So, there’s a bandwagon effect. And this is super logical for many evolutionary reasons I won’t belabor here, but the TL;DR is that basically you don’t convince people to have kids by talking up their heroic sacrifices, you do it by finding a way to create a bandwagon effect where the social costs of having a kid fall a lot. This, by the way, is how religious people do it! In religious communities, it’s just “normal” to have more kids. Kids are around a lot at events. People have closer extended kin networks. Parents do a lot more alloparenting of each others’ kids. Religious communities create pronatal bandwagons by conferring moral prestige on familistic choices, and this drags social peers along. Religions do not in fact induce higher fertility by cultivating ethics of heroic parental sacrifice: quite the opposite, they much more often have strong norms punishing conspicuous consumption, discouraging doing too much for your kids, limiting helicopterism, etc.
Successful cultural pronatalism mostly depends on normalization, not valorization, of bigger families.
Pronatalism depends more on making childless people feel like the odd-man-out (talk to childless adults at church about this feeling sometime!) than making big families feel like heroes. So we should not assume that adding a hero cult to Western family norms will help much.
4.3 So what’s the greater good?
Describing the freedom-focused pronatalism approach, Stephanie H. Murray says:
This is a difficult position to trace out because, in a sense, I agree that people having fewer kids than they’d like is indeed a problem. Is it the problem, though? By that logic, if desired fertility fell to zero tomorrow, and people ceased having kids altogether, then all would be well, which is silly.
Again, it’s not clear she actually gets the argument she’s engaging with.
If people wanted zero children, yeah, that would super suck!
Also, I would be opposed to government-sponsored rape centers to achieve a higher birth rate! That would also be extremely bad!
The point of focusing on what people want is not to say, “As long as we hit this number, everything is perfect and good.” It’s to just acknowledge the hard-won wisdom of history that trying to make women have kids they do not want is not a good thing. On abortion we can argue about if forcing an unwanted birth is allowable because there’s (according to pro-life people) a second life involved, but it’s hard to imagine anything other than the duty to prevent killing which could justify forcing a woman to carry an unwanted pregnancy. “But muh GDP” is definitely not a good enough reason.
If Americans decided to stop having kids, that would be awful.
But also, societies as collectivities can, do, and indeed should have a right to, decline.
I’m not saying I want my community to decline. I do not. And if tomorrow all the people of my hometown said, “Actually, Wilmore was a mistake. We’re all gonna move away,” I’d be extremely sad. But I’m not gonna send in the cops and be like, “No. Lyman has too many fond memories of a childhood in Wilmore to allow you to leave.”
More broadly, while we might consider financial subsidy to keep Wilmore alive, it’s hard to understand the exact justification for this if the people really do want to leave. If it’s the case that the people of Wilmore just don’t care to stay there longer, why should my love of Wilmore overrule their basic rights?

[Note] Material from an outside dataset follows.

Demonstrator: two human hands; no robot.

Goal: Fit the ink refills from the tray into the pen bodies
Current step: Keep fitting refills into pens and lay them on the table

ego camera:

If the people of Korea just want to decline, that certainly seems really bad to me, not at all “well” as Stephanie H. Murray says, but also… they do have that right. We shouldn’t kidnap a minimum viable population of Koreans and keep them breeding in the name of preserving endangered ancestry lineages. If a society wants to end, we should let it, and efforts to keep it alive when its own members want it dead won’t work. Julian the Apostate had a major go at it, but when the ghost has left the machine, that’s it.
So what’s the greater good?
I do think that, conditional on the fact that we live in a pluralistic society, the only option is freedom-focused pronatalism.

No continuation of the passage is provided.